As America’s first director of Food for Peace in the Senate, he co-authored the U.S. school lunch program. As the U.S. Ambassador to the United Nations (UN) food agencies in Rome, he spearheaded the globalization of the U.S. school lunch program, resulting in school feeding programs that have launched millions of children toward new, productive lives.
“I was honored and privileged to have traveled with George McGovern on his last trip to Africa in 2010, a trip co-sponsored by NAMA,” said NAMA Chairman Paul Maass. “I saw the lasting effect his efforts had on thousands, if not millions of the world’s neediest children, through the McGovern-Dole International Food for Education and Child Development Program.”
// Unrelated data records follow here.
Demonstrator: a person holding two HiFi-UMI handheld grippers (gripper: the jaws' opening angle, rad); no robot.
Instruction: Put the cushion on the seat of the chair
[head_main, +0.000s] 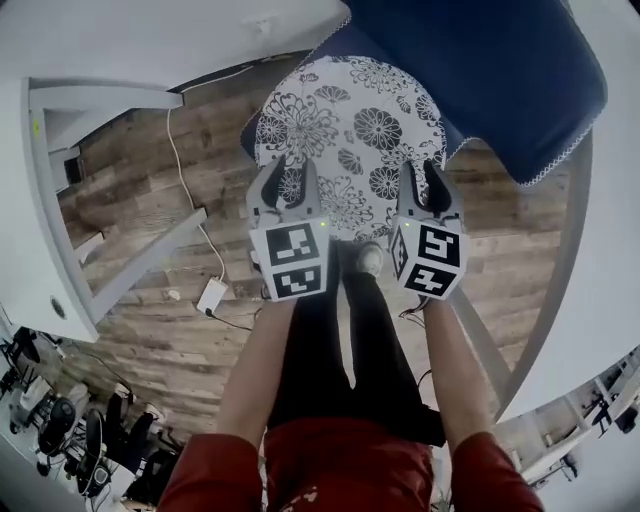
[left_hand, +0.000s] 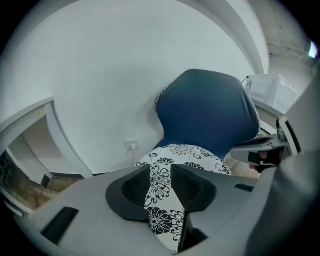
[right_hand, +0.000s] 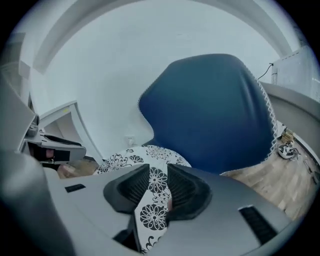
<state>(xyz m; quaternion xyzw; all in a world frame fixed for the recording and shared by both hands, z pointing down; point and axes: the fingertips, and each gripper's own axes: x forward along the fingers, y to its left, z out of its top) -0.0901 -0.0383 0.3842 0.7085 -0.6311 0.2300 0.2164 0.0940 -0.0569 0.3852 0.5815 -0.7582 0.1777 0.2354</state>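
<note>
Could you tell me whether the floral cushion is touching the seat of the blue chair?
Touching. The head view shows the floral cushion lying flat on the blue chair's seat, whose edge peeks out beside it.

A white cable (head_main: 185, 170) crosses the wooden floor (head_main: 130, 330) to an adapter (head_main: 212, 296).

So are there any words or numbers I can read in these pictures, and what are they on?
No word or number can be read anywhere.
Marker cubes on the left gripper and right gripper: black-and-white square patterns only, not letters.
Cushion: flower print, no writing.
White box on the floor: too small to show any print.
</note>
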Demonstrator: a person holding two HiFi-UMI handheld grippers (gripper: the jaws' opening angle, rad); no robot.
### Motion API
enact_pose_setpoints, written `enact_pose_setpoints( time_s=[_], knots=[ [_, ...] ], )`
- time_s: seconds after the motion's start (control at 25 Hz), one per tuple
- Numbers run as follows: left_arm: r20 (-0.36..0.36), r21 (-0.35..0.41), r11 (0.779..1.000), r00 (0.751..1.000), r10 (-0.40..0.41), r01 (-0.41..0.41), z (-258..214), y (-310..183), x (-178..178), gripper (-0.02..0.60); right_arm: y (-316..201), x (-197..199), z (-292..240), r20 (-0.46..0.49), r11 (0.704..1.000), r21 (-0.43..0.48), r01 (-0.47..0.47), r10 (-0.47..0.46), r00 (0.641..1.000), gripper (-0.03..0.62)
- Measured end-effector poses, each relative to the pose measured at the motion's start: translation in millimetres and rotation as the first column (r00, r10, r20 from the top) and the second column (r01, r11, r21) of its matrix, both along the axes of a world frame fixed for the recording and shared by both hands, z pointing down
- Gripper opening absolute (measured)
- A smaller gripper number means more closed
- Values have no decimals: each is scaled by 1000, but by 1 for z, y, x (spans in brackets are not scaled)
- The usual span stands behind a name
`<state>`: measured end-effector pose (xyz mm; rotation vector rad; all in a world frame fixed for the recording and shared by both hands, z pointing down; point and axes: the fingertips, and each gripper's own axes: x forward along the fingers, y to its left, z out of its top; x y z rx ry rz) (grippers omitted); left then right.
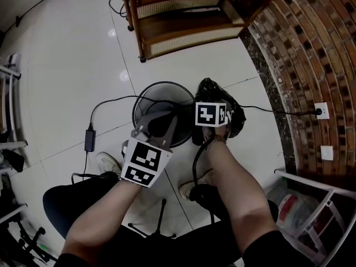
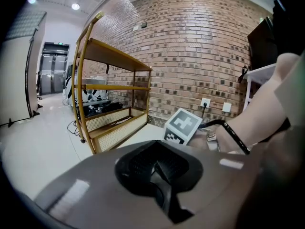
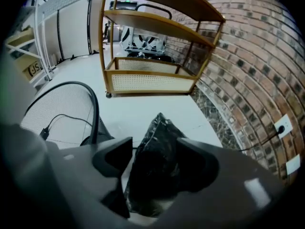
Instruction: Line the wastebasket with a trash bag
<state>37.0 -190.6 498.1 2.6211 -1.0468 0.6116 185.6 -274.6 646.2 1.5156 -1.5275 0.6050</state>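
The black mesh wastebasket (image 1: 158, 102) stands on the white tile floor, and its rim (image 3: 71, 87) shows at the left of the right gripper view. A crumpled black trash bag (image 1: 217, 90) lies on the floor just right of it. My right gripper (image 3: 155, 159) points steeply down with its jaws wide open, and the trash bag (image 3: 159, 147) sits between them with no pad pressing on it. Its marker cube (image 1: 210, 114) hides the jaws in the head view. My left gripper (image 1: 161, 125) hangs over the wastebasket's near rim, shut (image 2: 159, 173) and holding nothing.
A wooden shelf unit (image 1: 183, 15) stands beyond the basket, and a brick wall (image 1: 317, 54) with a socket (image 1: 321, 111) runs along the right. A power adapter (image 1: 89, 138) and cables lie at the left. The person's shoes (image 1: 108, 161) are near, and a white frame (image 1: 317, 216) sits lower right.
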Motion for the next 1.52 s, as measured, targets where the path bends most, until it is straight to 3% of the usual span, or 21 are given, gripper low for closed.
enact_pose_setpoints(
  time_s=[0.2, 0.4, 0.6, 1.24, 1.52],
  knots=[
    [19, -8, 1000, 1000, -4, 4, 8, -5, -1, 2, 6, 7, 13, -24, 998, -69, -16, 14, 1000, 283],
    [18, -3, 1000, 1000, -2, 2, 8, -8, 2, 2, 5, 24, 12, -89, 998, -47, -46, 42, 995, 112],
    [13, 0, 1000, 1000, -4, 4, 8, -9, 3, 2, 9, 38, -1, -88, 996, -11, -89, 87, 992, 10],
    [-5, 32, 999, 1000, -7, 7, -22, 6, 7, 2, 30, 85, -109, -100, 984, 133, -120, 134, 986, 2],
    [-28, 9, 1000, 1000, 12, -12, -34, 18, 11, 2, 36, 94, -167, -105, 972, 207, -115, 139, 985, 2]
  ],
)
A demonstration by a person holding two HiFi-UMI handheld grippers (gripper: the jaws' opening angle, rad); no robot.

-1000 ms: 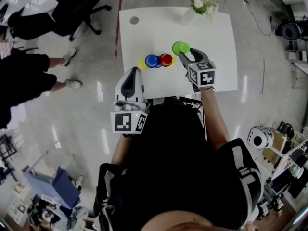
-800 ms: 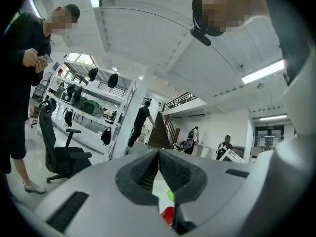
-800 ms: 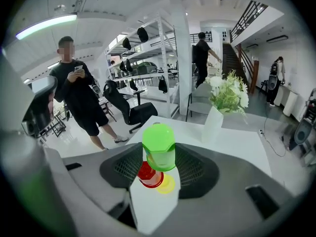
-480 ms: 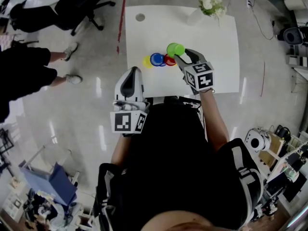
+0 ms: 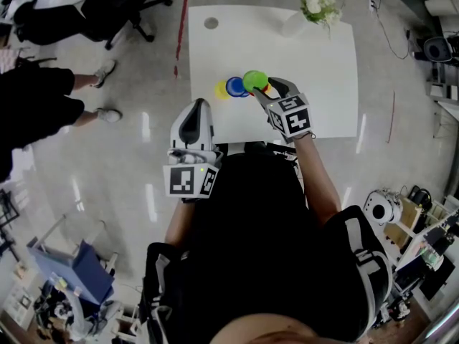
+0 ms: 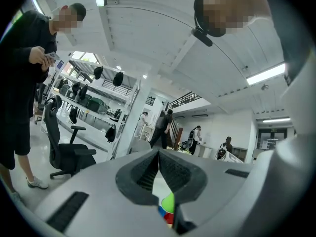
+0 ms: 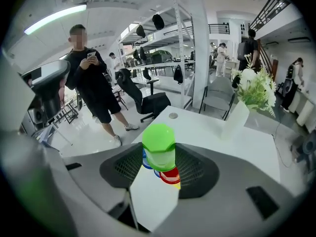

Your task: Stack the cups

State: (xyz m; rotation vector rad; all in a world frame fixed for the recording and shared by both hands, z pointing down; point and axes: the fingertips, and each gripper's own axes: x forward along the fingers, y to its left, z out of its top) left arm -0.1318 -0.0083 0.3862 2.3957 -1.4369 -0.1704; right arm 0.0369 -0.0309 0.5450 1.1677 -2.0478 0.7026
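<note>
My right gripper (image 5: 259,89) is shut on a green cup (image 5: 254,80), held above the white table (image 5: 323,84) right over the red cup (image 5: 266,88), which it mostly hides. In the right gripper view the green cup (image 7: 159,146) sits between the pads, with the red cup (image 7: 170,176) just beneath and the blue cup (image 7: 146,163) behind it. The blue cup (image 5: 234,86) and a yellow cup (image 5: 221,90) stand to the left in a row. My left gripper (image 5: 194,124) hangs shut and empty off the table's near edge, left of the cups.
A vase of white flowers (image 5: 315,7) stands at the table's far right corner, and a grey round disc (image 5: 211,23) lies at the far left. On the floor to the left are a person (image 5: 43,113) and a black office chair (image 5: 122,6).
My right gripper has carried the green cup leftward, from right of the red cup to over it. The left gripper has stayed put.
</note>
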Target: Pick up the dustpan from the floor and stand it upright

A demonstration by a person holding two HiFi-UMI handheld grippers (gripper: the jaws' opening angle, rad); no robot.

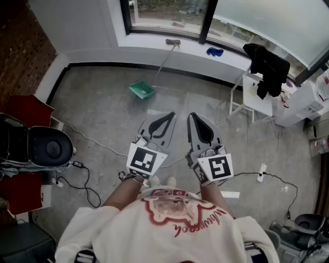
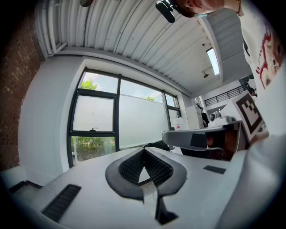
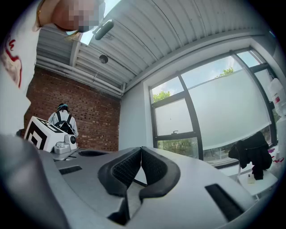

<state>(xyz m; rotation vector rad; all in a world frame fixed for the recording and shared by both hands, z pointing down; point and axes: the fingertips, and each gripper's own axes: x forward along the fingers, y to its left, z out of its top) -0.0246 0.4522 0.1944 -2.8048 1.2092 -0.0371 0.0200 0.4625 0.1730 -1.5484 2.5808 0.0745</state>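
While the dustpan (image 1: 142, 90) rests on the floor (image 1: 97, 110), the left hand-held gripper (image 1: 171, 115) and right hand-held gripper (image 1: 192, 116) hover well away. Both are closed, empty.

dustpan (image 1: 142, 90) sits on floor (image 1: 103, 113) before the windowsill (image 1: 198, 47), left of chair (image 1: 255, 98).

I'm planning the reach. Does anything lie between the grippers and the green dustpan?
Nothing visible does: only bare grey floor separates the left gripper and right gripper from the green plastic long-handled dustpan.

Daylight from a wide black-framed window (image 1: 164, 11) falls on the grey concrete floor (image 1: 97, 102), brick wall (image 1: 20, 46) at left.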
The 2010 mission was led by Sen. McGovern and co-sponsored by NAMA and World Food Program USA. Mission participants visited anti-hunger activities in Kenya and Uganda.
McGovern was instrumental in the creation of PL 480 (or Food For Peace), which became the foundation of the U.S. international food assistance program and has saved the lives of hundreds of millions of people since the 1960s. President Kennedy appointed McGovern as the first Director of Food For Peace and it was during his tenure that he formulated what would become the World Food Programme, a UN program to response to hunger.
He later was elected the Democratic Senator of South Dakota and began a partnership with Republican Senator Robert Dole of Kansas on nutrition issues. NAMA noted that relationship stands today as one of the best examples of bipartisan effectiveness in modern times. McGovern was a leader in the U.S. Senate in nutrition and school feeding issues. He and Dole pushed through the Senate a universal school lunch program that is still the mainstay of U.S. nutrition programs in every state.
After retiring from the Senate, the Senator carried his leadership into the global arena as U.S. Ambassador to the UN food agencies in Rome. In 2002, he formulated a plan to expand the successful U.S. school lunch program into a global effort with the support of his colleague, and still influential, retired Senator Bob Dole. What developed was successful legislation to start the “McGovern-Dole International School Feeding and Child Development Program.” When McGovern and Dole were awarded the World Food Prize in 2008, Dole joked that he preferred to call it the “Dole-McGovern Program.”
Maass summed up NAMA’s tribute by saying, “As a leading association of companies whose mission is to be the link between grain and goodness, we are humbled to have worked closely with such a voice for nutritious foods to the hungry around the world.”